RECORDED INFORMATION Block Start

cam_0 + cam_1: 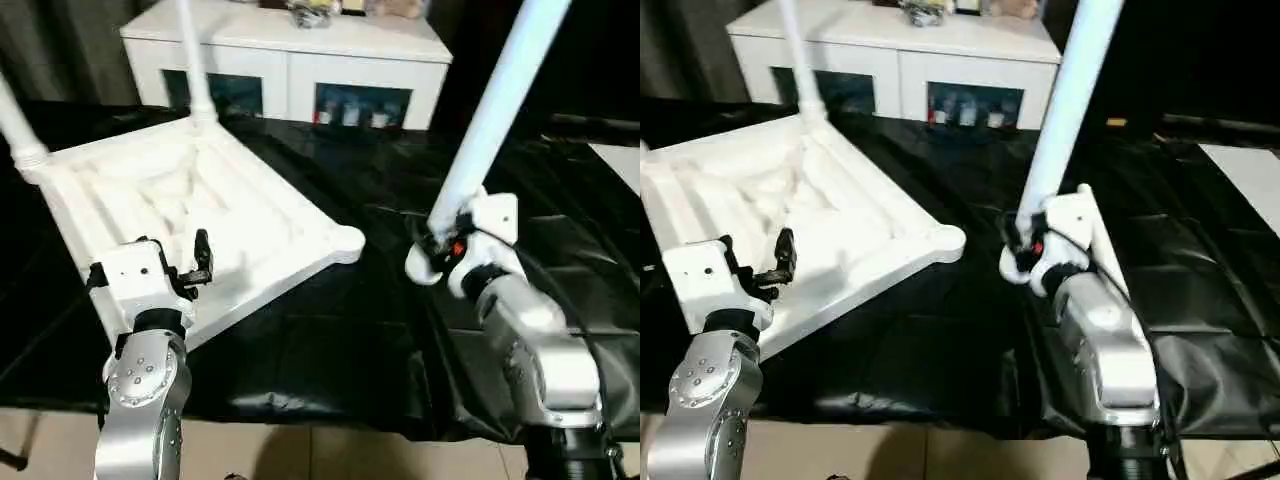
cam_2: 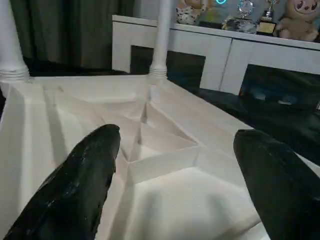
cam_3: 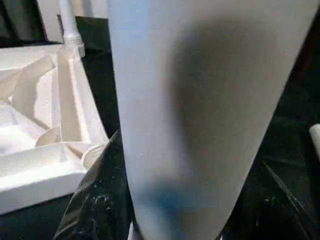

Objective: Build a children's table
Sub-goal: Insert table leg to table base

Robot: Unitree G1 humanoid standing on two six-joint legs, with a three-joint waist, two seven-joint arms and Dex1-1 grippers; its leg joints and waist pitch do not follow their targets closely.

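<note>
The children's table (image 1: 190, 215) lies upside down on the black-covered counter (image 1: 340, 330), ribbed underside up, filling the head view from about nine to eleven o'clock. Two legs already stand in its far corners, one at eleven (image 1: 192, 60), one at ten (image 1: 18, 125).

The right end effector (image 1: 445, 240), at about three o'clock, is clamped on the thick end of a loose leg (image 1: 500, 100) that slants up toward one o'clock. The left end effector (image 2: 175, 170) hovers spread wide and empty over the near ribs.

I'd judge the top to be light, hollow, stiff plastic, apt to slide on the glossy sheet (brace its rim while screwing). The leg looks smooth, tapered and slippery; gripping near the threaded end, as now, seems best.
</note>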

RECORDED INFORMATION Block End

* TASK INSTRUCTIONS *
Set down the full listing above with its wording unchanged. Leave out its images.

* WRITTEN ANSWER *
cam_0 + cam_1: 
cam_2: 
cam_3: 

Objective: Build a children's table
Sub-goal: Insert table leg to table base

Robot: Unitree G1 humanoid standing on two six-joint legs, with a three-joint waist, two seven-joint arms and Dex1-1 grippers; its leg joints and waist pitch do not follow their targets closely.

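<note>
The children's table (image 1: 190, 215) lies upside down on the black-covered counter (image 1: 340, 330), ribbed underside up, filling the head view from about nine to eleven o'clock. Two legs already stand in its far corners, one at eleven (image 1: 192, 60), one at ten (image 1: 18, 125).

The right end effector (image 1: 445, 240), at about three o'clock, is clamped on the thick end of a loose leg (image 1: 500, 100) that slants up toward one o'clock. The left end effector (image 2: 175, 170) hovers spread wide and empty over the near ribs.

I'd judge the top to be light, hollow, stiff plastic, apt to slide on the glossy sheet (brace its rim while screwing). The leg looks smooth, tapered and slippery; gripping near the threaded end, as now, seems best.
</note>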

No further answer is needed.